The creation of high-quality ontologies is crucial for data integration and knowledge-based reasoning, specifically in the context of the rising data economy. However, automatic ontology matchers are often bound to the heuristics they are based on, leaving many matches unidentified. Interactive ontology matching systems involving human experts have been introduced, but they do not solve the fundamental issue of flexibly finding additional matches outside the scope of the implemented heuristics, even though this is highly demanded in industrial settings. Active machine learning methods appear to be a promising path towards a flexible interactive ontology matcher. However, off-the-shelf active learning mechanisms suffer from low query efficiency due to extreme class imbalance, resulting in a last-mile problem where high human effort is required to identify the remaining matches. To address the last-mile problem, this work introduces DualLoop, an active learning method tailored to ontology matching. DualLoop offers three main contributions: (1) an ensemble of tunable heuristic matchers, (2) a short-term learner with a novel query strategy adapted to highly imbalanced data, and (3) long-term learners to explore potential matches by creating and tuning new heuristics. We evaluated DualLoop on three datasets of varying sizes and domains. Compared to existing active learning methods, we consistently achieved better F1 scores and recall, reducing the expected query cost spent on finding 90% of all matches by over 50%. Compared to traditional interactive ontology matchers, we are able to find additional, last-mile matches. Finally, we detail the successful deployment of our approach within an actual product and report its operational performance results within the Architecture, Engineering, and Construction (AEC) industry sector, showcasing its practical value and efficiency.
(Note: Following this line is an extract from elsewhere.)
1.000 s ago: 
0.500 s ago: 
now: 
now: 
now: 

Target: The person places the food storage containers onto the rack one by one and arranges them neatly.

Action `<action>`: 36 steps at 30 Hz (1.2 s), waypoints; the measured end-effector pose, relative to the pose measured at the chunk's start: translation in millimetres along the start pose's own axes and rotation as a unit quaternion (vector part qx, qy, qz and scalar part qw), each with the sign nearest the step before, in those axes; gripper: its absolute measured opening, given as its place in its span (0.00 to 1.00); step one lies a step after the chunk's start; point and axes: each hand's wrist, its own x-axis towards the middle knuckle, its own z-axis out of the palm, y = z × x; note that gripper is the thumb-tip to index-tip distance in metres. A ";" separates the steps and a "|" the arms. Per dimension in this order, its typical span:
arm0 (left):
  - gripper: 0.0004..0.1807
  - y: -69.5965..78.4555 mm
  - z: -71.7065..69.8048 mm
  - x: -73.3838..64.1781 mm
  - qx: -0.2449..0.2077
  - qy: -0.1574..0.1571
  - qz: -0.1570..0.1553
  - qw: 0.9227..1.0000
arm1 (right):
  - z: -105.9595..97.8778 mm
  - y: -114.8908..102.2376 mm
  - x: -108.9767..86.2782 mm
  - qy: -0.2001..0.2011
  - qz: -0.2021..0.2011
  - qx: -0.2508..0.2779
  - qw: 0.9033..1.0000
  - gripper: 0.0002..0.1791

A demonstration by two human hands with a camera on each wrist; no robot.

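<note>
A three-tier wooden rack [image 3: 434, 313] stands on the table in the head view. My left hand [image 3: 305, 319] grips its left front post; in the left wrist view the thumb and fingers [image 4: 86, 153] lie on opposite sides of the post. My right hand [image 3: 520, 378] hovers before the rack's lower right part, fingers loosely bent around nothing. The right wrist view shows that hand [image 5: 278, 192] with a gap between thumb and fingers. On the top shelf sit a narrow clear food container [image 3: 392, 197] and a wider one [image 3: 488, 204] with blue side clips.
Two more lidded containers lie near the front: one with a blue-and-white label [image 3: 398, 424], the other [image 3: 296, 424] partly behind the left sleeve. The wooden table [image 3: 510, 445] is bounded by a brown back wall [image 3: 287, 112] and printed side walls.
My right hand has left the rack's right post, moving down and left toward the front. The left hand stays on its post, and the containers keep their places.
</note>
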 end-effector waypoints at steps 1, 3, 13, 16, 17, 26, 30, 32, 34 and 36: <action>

翻译：高质量本体的构建对于数据整合和基于知识的推理至关重要，尤其是在数据经济崛起的背景下。然而，自动本体匹配器往往受限于其依赖的启发式方法，导致许多匹配项未被识别。尽管已引入涉及人类专家的交互式本体匹配系统，但它们未能解决在已实现启发式方法范围之外灵活寻找额外匹配项这一根本问题，而工业环境对此需求极高。主动机器学习方法似乎是实现灵活交互式本体匹配器的有前途路径。然而，现成的主动学习机制因极端类别不平衡导致查询效率低下，从而产生"最后一公里"问题——需要大量人力才能识别剩余匹配项。为解决该问题，本研究提出DualLoop——一种专为本体匹配定制的主动学习方法。DualLoop包含三大贡献：(1) 可调启发式匹配器的集成，(2) 采用适应高度不平衡数据的新颖查询策略的短期学习器，以及(3) 通过创建和调整新启发式来探索潜在匹配项的长期学习器。我们在三个不同规模和领域的数据集上评估了DualLoop。与现有主动学习方法相比，我们持续取得更优的F1分数和召回率，并将寻找90%匹配项所需的预期查询成本降低超过50%。与传统交互式本体匹配器相比，我们能够发现额外的"最后一公里"匹配项。最后，我们详细阐述了该方法在真实产品中的成功部署，并报告了其在建筑、工程与施工（AEC）行业的运营性能结果，展示了其实用价值与效率。